CVE-2025-13889 is a stored cross-site scripting (XSS) vulnerability identified in the Simple Nivo Slider plugin for WordPress, maintained by tmus. This vulnerability affects all versions up to and including 0.5.6. The root cause is improper neutralization of input during web page generation, specifically through the 'id' shortcode parameter. Authenticated users with Contributor-level access or higher can inject arbitrary JavaScript code into pages by manipulating this parameter. Because the plugin fails to properly sanitize and escape this input, the malicious script is stored and executed in the context of any user who views the infected page. This can lead to session hijacking, theft of cookies, defacement, or further exploitation of the victim’s browser. The vulnerability does not require user interaction beyond page viewing and does not require administrator privileges, but it does require authenticated contributor-level access, which is a moderate barrier. The CVSS 3.1 base score is 6.4 (medium severity), reflecting network attack vector, low attack complexity, privileges required at the contributor level, no user interaction, and impacts on confidentiality and integrity but not availability. No public exploits are currently known, and no patches have been released at the time of publication. The vulnerability was reserved on 2025-12-02 and published on 2025-12-12. Given WordPress’s widespread use, this vulnerability poses a risk to many websites using the Simple Nivo Slider plugin, especially those with multiple contributors. The scope is limited to sites running the vulnerable plugin versions and allowing contributor-level access to untrusted users.

For European organizations, this vulnerability can lead to unauthorized script execution on their WordPress-powered websites, potentially compromising user sessions, stealing sensitive information, or defacing websites. This can damage brand reputation, lead to data breaches, and cause regulatory compliance issues under GDPR if personal data is exposed. Organizations with collaborative content management environments where multiple users have contributor access are particularly at risk. Attackers exploiting this vulnerability could pivot to further attacks within the organization’s network or use compromised sites to distribute malware or phishing content. The impact is primarily on confidentiality and integrity of web content and user data, with no direct availability impact.
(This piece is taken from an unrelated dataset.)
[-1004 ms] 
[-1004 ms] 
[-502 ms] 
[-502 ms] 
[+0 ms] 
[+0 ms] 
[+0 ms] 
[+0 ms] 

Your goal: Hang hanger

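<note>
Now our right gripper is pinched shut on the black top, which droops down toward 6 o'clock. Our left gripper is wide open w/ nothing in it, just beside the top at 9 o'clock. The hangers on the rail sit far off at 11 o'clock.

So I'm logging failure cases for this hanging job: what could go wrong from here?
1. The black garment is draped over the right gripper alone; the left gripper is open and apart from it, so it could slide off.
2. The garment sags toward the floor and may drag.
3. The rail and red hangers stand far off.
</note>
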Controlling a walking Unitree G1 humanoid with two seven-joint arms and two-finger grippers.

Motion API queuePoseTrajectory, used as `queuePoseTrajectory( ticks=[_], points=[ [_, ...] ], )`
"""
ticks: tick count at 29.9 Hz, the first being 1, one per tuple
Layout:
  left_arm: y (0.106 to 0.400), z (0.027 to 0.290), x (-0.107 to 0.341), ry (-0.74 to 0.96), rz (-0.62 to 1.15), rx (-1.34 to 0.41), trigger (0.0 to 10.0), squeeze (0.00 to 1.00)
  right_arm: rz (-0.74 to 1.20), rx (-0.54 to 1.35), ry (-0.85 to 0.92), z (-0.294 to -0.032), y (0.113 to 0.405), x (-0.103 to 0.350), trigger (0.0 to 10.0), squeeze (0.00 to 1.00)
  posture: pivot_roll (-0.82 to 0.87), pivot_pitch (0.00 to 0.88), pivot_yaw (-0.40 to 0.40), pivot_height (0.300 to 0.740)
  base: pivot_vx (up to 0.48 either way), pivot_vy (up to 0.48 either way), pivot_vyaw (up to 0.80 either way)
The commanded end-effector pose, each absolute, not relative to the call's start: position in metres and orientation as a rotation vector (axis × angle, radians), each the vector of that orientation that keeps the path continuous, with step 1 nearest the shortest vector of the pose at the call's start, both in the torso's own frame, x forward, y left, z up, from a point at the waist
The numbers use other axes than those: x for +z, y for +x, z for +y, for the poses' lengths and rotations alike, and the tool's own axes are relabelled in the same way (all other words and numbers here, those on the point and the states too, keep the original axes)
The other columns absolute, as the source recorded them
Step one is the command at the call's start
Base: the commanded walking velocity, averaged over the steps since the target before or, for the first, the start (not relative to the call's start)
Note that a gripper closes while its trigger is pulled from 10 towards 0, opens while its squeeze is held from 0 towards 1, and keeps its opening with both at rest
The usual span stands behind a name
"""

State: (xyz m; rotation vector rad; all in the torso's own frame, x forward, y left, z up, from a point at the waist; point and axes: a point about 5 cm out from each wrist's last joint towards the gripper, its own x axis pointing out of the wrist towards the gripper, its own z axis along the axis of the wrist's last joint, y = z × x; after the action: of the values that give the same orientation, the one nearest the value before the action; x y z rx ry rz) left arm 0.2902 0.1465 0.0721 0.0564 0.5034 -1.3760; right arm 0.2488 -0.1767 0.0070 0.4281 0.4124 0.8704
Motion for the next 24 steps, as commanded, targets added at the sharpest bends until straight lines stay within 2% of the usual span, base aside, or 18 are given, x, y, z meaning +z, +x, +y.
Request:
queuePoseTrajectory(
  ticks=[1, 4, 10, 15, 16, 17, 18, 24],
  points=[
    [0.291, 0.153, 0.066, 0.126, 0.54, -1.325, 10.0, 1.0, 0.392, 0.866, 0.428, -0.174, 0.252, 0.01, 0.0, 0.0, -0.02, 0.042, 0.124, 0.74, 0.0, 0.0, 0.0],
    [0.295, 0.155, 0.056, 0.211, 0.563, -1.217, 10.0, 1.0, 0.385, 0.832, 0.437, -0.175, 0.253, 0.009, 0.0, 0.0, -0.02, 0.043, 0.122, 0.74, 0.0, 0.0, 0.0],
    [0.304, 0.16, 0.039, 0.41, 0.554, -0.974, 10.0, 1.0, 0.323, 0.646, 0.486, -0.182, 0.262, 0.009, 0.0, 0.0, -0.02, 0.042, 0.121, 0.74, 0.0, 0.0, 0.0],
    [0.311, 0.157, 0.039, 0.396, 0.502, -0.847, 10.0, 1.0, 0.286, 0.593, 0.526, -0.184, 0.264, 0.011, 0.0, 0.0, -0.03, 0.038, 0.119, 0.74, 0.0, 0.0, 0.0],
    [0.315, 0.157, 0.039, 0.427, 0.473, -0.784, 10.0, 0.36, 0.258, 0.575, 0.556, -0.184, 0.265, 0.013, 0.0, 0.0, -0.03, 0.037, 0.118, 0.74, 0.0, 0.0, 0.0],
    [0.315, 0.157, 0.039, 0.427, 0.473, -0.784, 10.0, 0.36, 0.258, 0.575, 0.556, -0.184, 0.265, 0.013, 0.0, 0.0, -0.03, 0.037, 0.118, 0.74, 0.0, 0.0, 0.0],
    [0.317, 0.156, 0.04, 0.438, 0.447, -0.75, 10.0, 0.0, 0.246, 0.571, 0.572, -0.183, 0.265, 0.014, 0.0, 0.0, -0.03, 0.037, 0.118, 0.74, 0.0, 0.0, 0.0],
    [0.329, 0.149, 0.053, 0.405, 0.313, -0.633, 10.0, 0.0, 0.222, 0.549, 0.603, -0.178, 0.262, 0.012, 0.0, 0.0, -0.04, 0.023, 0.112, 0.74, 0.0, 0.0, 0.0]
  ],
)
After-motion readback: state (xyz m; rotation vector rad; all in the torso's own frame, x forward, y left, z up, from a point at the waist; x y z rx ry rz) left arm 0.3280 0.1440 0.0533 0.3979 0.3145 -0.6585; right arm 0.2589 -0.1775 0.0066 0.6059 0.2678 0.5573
Given the medium severity, the threat is significant but not critical, allowing some time for mitigation before widespread exploitation occurs. However, the lack of a patch increases risk until fixed.

1. Immediately audit and restrict contributor-level access to trusted users only, minimizing the number of accounts with such privileges. 2. Implement strict input validation and output escaping on all shortcode parameters, especially the 'id' parameter in the Simple Nivo Slider plugin, if custom modifications are possible. 3. Monitor website content and shortcode usage for suspicious or unexpected scripts or code injections. 4. Apply web application firewall (WAF) rules to detect and block attempts to inject malicious scripts via shortcode parameters. 5. Regularly update the Simple Nivo Slider plugin once the vendor releases a patch addressing this vulnerability. 6. Educate content contributors about safe content practices and the risks of injecting untrusted code. 7. Use Content Security Policy (CSP) headers to limit the impact of potential XSS by restricting script execution sources. 8. Conduct periodic security scans and penetration tests focusing on WordPress plugins and user input handling.